Imagine um gigante de aço que já transportou presidentes e estrelas de cinema encontrando um novo propósito no fundo do oceano. Esta é a jornada final do SS United States, que deixará de ser apenas uma lembrança para se tornar um imenso santuário ecológico.
A embarcação será afundada propositalmente na costa de Destin, na Flórida, para estimular a biodiversidade e fortalecer o turismo local. Assim, o icônico navio ganhará uma sobrevida como o maior recife artificial do mundo, atraindo mergulhadores e pesquisadores.

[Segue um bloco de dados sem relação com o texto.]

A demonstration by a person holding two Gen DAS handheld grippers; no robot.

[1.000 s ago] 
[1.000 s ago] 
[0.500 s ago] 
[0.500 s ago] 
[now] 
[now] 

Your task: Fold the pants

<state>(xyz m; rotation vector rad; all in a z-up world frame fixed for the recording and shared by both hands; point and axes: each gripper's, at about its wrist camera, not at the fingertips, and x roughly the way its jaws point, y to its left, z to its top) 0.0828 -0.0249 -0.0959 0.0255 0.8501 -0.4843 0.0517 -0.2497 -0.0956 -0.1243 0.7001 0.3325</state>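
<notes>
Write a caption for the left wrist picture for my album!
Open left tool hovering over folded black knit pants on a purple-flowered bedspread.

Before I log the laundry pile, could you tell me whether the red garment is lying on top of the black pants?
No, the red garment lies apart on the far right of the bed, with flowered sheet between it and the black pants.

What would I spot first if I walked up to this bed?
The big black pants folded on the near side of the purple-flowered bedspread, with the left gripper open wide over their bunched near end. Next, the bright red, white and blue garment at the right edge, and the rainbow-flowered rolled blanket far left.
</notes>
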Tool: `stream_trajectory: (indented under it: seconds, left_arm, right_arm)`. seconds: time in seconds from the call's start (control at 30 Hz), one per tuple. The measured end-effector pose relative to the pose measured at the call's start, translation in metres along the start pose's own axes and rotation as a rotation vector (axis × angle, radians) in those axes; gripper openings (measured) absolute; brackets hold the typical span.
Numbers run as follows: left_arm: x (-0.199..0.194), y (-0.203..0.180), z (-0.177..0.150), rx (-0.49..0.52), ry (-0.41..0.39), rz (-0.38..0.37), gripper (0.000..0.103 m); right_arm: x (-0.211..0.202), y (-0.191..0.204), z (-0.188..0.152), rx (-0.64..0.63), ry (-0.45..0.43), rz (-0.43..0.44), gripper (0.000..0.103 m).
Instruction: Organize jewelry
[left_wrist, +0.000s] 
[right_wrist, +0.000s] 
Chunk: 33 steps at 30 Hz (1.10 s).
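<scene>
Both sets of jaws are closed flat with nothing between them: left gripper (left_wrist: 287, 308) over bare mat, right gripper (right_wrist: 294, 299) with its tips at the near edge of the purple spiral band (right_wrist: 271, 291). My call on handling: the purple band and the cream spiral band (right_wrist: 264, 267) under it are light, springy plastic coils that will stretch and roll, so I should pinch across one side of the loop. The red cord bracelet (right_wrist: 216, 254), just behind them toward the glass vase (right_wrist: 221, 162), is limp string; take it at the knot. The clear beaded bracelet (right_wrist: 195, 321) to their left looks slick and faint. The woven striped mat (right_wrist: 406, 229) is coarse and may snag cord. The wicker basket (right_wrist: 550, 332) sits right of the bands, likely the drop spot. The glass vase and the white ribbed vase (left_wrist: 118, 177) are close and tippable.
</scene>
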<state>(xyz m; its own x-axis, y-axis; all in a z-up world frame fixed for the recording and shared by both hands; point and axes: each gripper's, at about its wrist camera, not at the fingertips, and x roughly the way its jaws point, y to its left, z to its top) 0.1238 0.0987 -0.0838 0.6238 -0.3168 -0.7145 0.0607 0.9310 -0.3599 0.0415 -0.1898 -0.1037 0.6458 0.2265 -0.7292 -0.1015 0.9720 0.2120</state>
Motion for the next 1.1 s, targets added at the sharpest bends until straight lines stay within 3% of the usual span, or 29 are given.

Especialistas em dar nova vida aos navios
Para Tim Mullane, o oceano não é um cemitério, mas um novo começo para embarcações históricas. Ele lidera uma equipe de cerca de trinta profissionais dedicada a preparar o SS United States para sua última missão subaquática.
O americano define o trabalho com bom humor, dizendo que são agentes funerários dos navios e coveiros do mar. Segundo ele, o afundamento planejado de embarcações se tornou um mercado especializado e crescente nos Estados Unidos.
Cuidado ambiental para um mergulho seguro
Antes do afundamento, o casco passa por um processo rigoroso de limpeza, com a remoção de materiais poluentes e resíduos internos. O objetivo é garantir que o ecossistema marinho da Flórida não seja afetado negativamente.
Além disso, a equipe trabalha para que o navio afunde de forma controlada e permaneça em posição estável no leito oceânico. Para Mullane, virar um recife cheio de vida é um destino mais digno do que o desmonte em estaleiros.
A trajetória de luxo do transatlântico americano
Lançado em 1952, o SS United States simbolizava o auge da engenharia naval americana. O navio transportou personalidades como Marilyn Monroe e Walt Disney em travessias luxuosas pelo Atlântico.
Considerado o transatlântico mais rápido e sofisticado já construído nos Estados Unidos, ele foi aposentado em 1969 com a popularização das viagens aéreas comerciais.
Um recordista que descansará com honras
Mesmo submerso a cerca de 54 metros de profundidade, o SS United States manterá seus recordes históricos. Ele ainda detém a marca da travessia mais rápida do Atlântico Norte.
No dia do afundamento, o navio levará consigo a simbólica Fita Azul presa ao mastro. O gigante que dominou os mares na superfície passará a reinar como joia do turismo subaquático.